**Work required:**
From the line containing "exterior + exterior" down to the line containing "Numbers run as", copy out the entries below exactly, both lines included, and nothing else; pictures do not belong in the copy.

=== Section Start ===

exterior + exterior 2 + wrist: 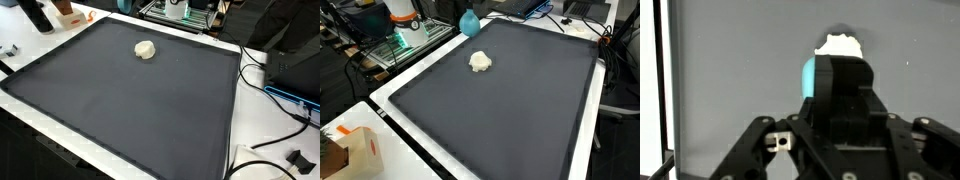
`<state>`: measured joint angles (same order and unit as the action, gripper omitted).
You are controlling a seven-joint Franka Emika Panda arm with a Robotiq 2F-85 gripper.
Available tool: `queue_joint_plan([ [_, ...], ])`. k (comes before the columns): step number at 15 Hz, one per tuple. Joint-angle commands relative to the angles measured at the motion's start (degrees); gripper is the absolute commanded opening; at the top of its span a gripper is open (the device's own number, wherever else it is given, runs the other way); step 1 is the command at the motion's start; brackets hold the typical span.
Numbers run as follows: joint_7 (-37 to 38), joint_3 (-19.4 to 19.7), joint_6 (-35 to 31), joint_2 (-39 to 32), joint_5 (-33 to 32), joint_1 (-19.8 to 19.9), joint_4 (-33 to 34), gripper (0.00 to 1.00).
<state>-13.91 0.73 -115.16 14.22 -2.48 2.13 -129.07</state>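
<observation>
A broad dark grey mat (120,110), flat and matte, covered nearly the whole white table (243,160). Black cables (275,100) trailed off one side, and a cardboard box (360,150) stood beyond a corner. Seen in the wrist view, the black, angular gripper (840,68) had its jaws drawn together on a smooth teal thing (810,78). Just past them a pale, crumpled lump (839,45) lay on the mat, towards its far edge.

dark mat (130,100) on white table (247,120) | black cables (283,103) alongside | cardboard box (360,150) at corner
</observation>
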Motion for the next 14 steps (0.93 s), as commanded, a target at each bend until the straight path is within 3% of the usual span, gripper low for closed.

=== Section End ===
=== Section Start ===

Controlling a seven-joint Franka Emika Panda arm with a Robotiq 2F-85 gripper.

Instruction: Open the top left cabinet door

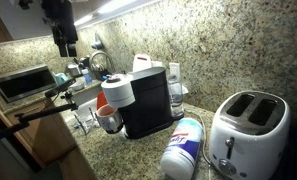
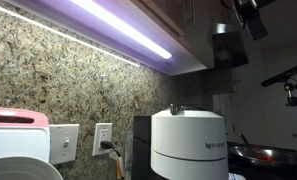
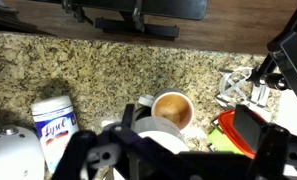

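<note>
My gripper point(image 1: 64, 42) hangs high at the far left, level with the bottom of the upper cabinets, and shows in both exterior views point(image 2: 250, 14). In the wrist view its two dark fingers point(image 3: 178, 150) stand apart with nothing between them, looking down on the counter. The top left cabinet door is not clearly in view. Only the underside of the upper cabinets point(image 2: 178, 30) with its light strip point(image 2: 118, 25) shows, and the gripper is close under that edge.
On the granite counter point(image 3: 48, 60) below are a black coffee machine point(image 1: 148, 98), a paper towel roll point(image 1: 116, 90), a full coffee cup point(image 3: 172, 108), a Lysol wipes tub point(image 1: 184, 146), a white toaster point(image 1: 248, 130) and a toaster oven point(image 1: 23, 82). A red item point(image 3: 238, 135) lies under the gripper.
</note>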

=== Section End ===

**Result for this exercise:**
exterior + exterior 2 + wrist: 
`<state>`: measured joint angles (same order and unit as the action, gripper omitted).
You are controlling a seven-joint Franka Emika Panda arm with a Robotiq 2F-85 gripper.
Available tool: `queue_joint_plan([ [_, ...], ])`. k (comes before the columns): step number at 15 Hz, one per tuple. Joint-angle commands relative to the angles measured at the motion's start (degrees); gripper is the absolute commanded opening; at the top of its span a gripper is open (the device's own number, wherever else it is given, runs the other way); step 1 is the command at the motion's start; brackets hold the typical span.
Numbers run as follows: joint_7 (-37 to 38), joint_3 (-19.4 to 19.7), joint_6 (-35 to 31), joint_2 (-39 to 32), joint_5 (-33 to 32), joint_1 (-19.8 to 19.9), joint_4 (-33 to 34), gripper (0.00 to 1.00).

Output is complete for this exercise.